È di circa 469 miliardi di euro la spesa per la protezione sociale sostenuta in Italia nel 2011, pari al 29,7% del Pil. Quasi 438 miliardi (il 93,2% della spesa totale) sono stati spesi dalle amministrazioni pubbliche, destinati per 418 miliardi alle prestazioni per i cittadini (l'1,4% in più dell'anno precedente), con un'incidenza del 26,5% sul Pil. Più di due terzi della spesa per prestazioni delle amministrazioni pubbliche si concentra nella previdenza (67,2%), alla sanità è destinato il 24,9% e all'assistenza il restante 7,9%. L'incidenza sul prodotto interno lordo è pari al 17,8% per la previdenza, al 6,6% per la sanita', al 2,1% per l'assistenza.

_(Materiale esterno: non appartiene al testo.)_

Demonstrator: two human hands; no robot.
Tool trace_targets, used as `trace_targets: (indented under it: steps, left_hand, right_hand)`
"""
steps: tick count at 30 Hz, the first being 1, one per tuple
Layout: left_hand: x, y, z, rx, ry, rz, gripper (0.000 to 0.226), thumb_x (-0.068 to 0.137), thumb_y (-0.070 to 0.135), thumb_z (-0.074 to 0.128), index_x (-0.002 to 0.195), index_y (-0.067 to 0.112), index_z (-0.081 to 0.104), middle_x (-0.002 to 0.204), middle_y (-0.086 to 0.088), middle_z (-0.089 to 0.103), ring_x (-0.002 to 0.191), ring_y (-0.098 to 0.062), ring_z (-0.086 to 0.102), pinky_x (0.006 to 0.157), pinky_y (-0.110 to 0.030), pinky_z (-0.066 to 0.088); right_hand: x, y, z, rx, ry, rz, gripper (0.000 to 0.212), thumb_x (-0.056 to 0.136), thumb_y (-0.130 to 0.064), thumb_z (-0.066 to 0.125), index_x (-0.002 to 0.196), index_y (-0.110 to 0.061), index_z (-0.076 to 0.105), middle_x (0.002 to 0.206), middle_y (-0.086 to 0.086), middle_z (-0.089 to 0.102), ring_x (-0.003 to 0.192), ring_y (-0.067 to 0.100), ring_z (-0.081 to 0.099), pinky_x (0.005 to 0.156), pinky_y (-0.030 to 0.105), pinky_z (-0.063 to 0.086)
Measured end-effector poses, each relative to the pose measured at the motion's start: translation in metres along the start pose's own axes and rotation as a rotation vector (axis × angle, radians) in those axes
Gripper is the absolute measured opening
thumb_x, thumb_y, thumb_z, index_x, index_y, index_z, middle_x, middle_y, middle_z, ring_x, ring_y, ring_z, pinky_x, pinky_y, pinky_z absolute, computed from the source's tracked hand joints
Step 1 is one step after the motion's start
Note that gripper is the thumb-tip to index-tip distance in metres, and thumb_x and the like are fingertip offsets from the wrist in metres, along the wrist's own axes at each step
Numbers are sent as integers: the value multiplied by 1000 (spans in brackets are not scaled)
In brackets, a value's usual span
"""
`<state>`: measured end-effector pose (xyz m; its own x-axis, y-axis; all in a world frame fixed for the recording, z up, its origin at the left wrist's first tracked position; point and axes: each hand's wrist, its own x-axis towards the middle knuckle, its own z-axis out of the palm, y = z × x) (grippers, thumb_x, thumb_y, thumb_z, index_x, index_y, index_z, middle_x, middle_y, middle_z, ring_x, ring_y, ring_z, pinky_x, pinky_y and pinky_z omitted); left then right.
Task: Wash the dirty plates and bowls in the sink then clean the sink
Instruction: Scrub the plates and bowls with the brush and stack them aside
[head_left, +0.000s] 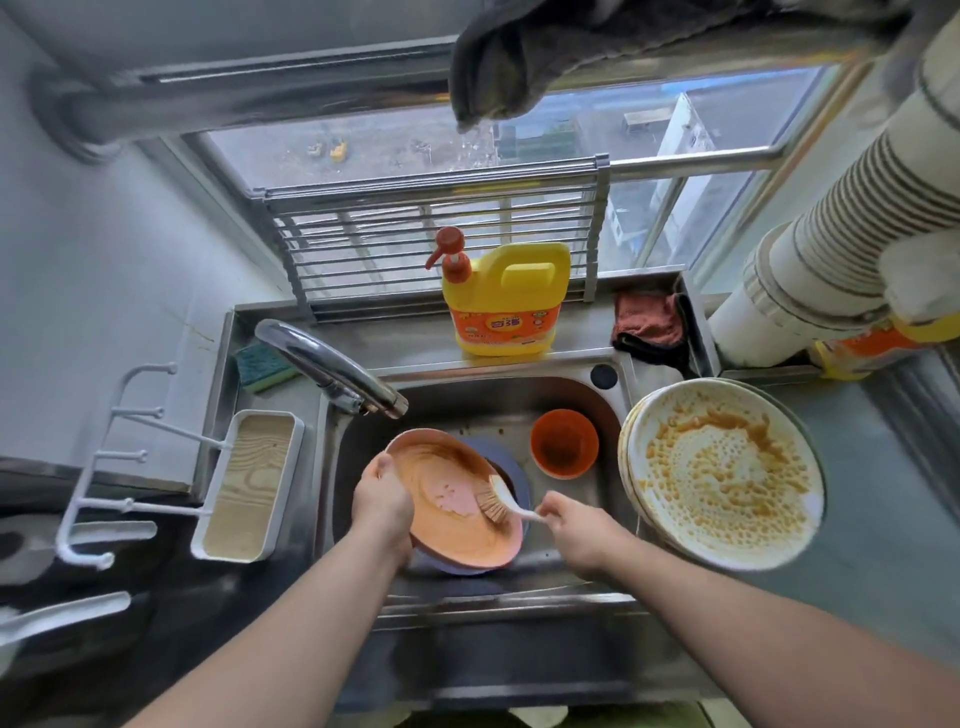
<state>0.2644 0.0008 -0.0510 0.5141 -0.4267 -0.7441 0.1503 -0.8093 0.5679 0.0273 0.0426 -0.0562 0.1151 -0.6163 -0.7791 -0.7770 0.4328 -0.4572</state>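
Observation:
Over the steel sink, my left hand grips the left rim of a pink plate smeared with orange sauce and holds it tilted. My right hand holds the white handle of a dish brush, whose bristles rest on the plate's face. Under the pink plate lies a blue-grey plate. An orange bowl sits in the sink's back right. A stack of white plates coated with sauce rests on the counter right of the sink.
The faucet reaches over the sink from the back left. A yellow detergent bottle stands behind the sink, with a green sponge at left and a pink cloth at right. A white wood-lined tray lies left.

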Motion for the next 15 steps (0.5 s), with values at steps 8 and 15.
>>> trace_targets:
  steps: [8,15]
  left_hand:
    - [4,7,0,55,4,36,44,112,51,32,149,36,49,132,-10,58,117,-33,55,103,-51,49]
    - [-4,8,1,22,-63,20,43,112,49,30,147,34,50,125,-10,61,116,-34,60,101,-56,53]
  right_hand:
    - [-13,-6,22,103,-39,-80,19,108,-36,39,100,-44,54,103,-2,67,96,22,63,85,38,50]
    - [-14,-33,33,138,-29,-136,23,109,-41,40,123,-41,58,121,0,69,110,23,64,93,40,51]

Nel 2012 la situazione economica delle famiglie italiane è sensibilmente peggiorata. Un dato negativo coinvolge tutti gli ambiti territoriali: il Nord passa dal 41,2% al 53,6, il Centro dal 43,4% al 56,2 e il Mezzogiorno dal 47,6% al 58,8. Il giudizio delle famiglie sul livello di adeguatezza delle loro risorse economiche, osserva l'Istituto di via Balbo, 'è speculare a quello dell'andamento della situazione economica". Nell'anno che sta per chiudersi infatti, la percentuale di famiglie che affermano di disporre di risorse ottime o adeguate è diminuito dal 56,8% al 52,5, mentre i nuclei che le ritengono scarse passano dal 37% al 40,3 e insufficienti dal 5,7% al 6,8. I giudizi migliori sulle risorse economiche, sottolinea l'Istat, sono state registrate al Nord (il 58,5% le ritiene ottime o adeguate), mentre nel Mezzogiorno questa quota scende.